The spatial resolution of the environmental variables used (B3) can affect ENM results, as different ecological processes occur at different spatial scales59. It has been hypothesized that at broad scales, abiotic conditions have a more dominant role in determining species’ distributions than biotic conditions60,61, though increasing numbers of reported exceptions suggest that this pattern is context dependent62,63. In practice, using different spatial resolutions of environmental variables can produce different results64,65,66. Reporting the spatial resolution of environmental variables can also facilitate checking the match or mismatch with the spatial uncertainty of occurrences, given that coordinates are at times georeferenced from county centroids at coarse resolution33. In addition to reporting the spatial resolution used for modelling, aggregation or disaggregation methods used to align the spatial resolutions of variables (for example, if they came from different data providers) should also be reported.

Providing the temporal range covered by the environmental variables (B4) is important for two reasons67,68. First, shorter temporal ranges can capture finer variation of environments (for example, extremes of daily temperature69), whereas longer temporal ranges capture longer-term trends in environmental conditions (for example, temperature seasonality). Second, it is helpful to evaluate how the temporal range of environmental data relates to the temporal range of occurrence data. For instance, associating occurrence data with environmental data from completely different time periods (for example, Last Glacial Maximum versus present) could be problematic, though the environmental data may need to include time lags to correspond to the life history of particular species70. The same reporting should be applied to information on future or past environments, as appropriate (D9–12). Similarly, the details of methods for processing and resampling of environmental data in temporal dimensions should also be reported.

Model calibration (C)

Typically, an ENM study first has to determine the geographic domain of interest (C1). Delimitation of the domain requires both ecological and practical justification, such as focusing on areas that have been accessible to a species71,72, and areas that have been sampled. Many ENM algorithms make use of background points22 that represent environmental conditions contrasting those known to be occupied by the taxa of interest. Several aspects of background point selection can influence model outcomes, including the number of points (C2)73,74 and the algorithms used to select these points75,76 (C3).
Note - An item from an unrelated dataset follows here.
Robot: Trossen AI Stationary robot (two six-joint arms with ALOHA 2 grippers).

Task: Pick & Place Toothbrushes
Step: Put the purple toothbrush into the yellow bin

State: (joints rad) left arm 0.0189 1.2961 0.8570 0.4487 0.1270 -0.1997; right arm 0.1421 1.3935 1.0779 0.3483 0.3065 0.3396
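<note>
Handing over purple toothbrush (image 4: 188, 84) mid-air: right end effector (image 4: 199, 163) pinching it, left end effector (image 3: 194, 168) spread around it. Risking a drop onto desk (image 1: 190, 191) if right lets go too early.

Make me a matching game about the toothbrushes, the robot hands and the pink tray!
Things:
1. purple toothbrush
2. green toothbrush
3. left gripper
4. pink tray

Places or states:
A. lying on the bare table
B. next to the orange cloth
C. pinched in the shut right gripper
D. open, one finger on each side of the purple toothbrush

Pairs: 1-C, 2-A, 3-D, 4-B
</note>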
The suite of environmental predictors that are used in ENM should be directly relevant to a species’ distributional ecology19, and the rationale for selecting those variables should be transparent (C4). However, as mechanistic relationships are often unknown, justification of variable selection procedures is necessary. Further, collinearity of environmental variables, a well-recognized issue in regression models, affects parameter estimation during model calibration77; one common strategy is to remove highly correlated environmental variable pairs following rule-of-thumb thresholds (for example, |r| > 0.4 or 0.7)77,78. Selecting one variable from a pair of variables can be subjective (for example, based on expert knowledge), objective (for example, using variable contribution to model fit79) or random; hence justification is required to ensure accurate interpretation and reproducibility of variable selection.
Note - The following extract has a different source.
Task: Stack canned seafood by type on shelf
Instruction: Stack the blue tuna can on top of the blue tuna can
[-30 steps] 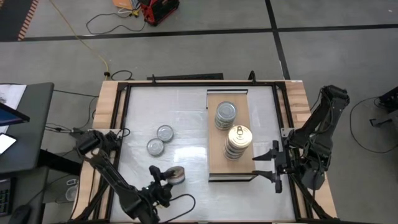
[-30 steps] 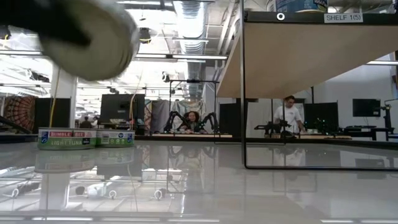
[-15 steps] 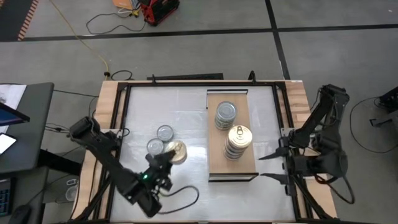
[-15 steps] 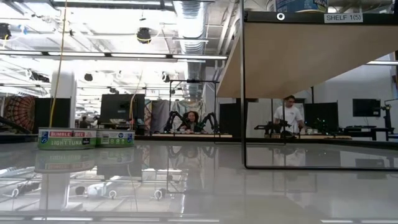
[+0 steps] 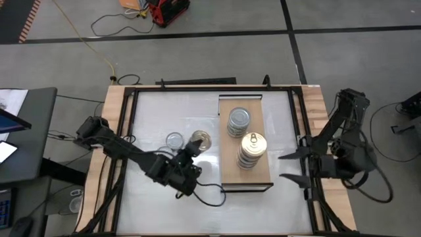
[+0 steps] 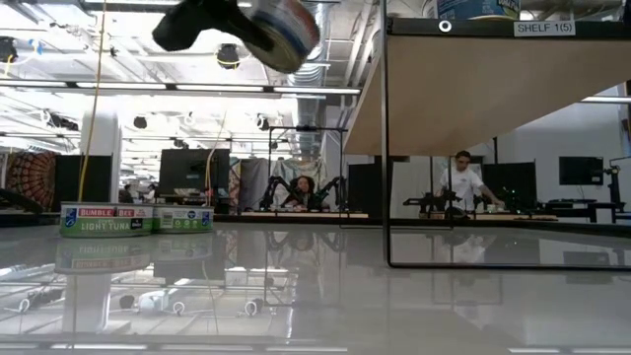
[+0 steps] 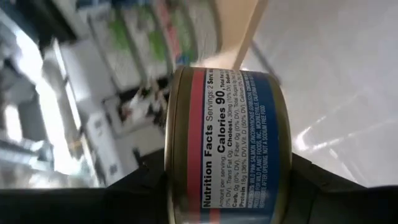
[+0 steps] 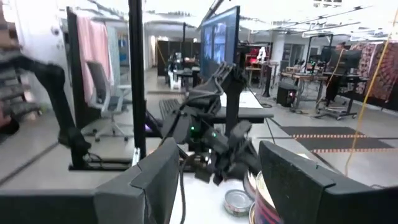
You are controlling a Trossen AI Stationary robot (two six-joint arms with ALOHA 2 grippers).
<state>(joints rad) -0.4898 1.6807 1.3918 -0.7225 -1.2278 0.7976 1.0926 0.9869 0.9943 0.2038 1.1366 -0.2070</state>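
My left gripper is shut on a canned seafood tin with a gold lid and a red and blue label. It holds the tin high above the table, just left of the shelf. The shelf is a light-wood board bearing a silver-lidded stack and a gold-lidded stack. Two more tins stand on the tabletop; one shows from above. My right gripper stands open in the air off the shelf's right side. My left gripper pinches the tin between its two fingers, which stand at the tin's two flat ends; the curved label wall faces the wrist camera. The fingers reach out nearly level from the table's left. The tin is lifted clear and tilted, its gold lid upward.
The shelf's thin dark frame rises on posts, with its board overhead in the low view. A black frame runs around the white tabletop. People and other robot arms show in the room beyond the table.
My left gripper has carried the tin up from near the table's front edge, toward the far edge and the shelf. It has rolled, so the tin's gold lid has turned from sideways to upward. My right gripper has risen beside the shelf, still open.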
The version of the ENM software or algorithm used (C5 and C6) also needs to be provided, as these tools are often updated80 to include bug fixes or revised default settings. For instance, the default transformation method of Maxent raw output was changed from ‘logistic’ to ‘cloglog’ between versions 3.3 and 3.480. Dependent libraries for coded algorithms may change over time as well.

Parameterizations or model settings and their justification (C7) are important to understanding how they may affect predictions. Examples of these settings include features and regularization values in Maxent81,82, covariate formulas for regression-based models, link functions in generalized linear models (GLMs)83, learning rate and maximum complexity in boosted regression trees (BRTs)84, and optimizer values in generalized additive models 85. In practice, authors often use the default settings provided by the software or algorithm utilized, which may or may not yield robust models72,82,86, wheareas in other cases, authors fine-tune parameters to get best model performance81,87.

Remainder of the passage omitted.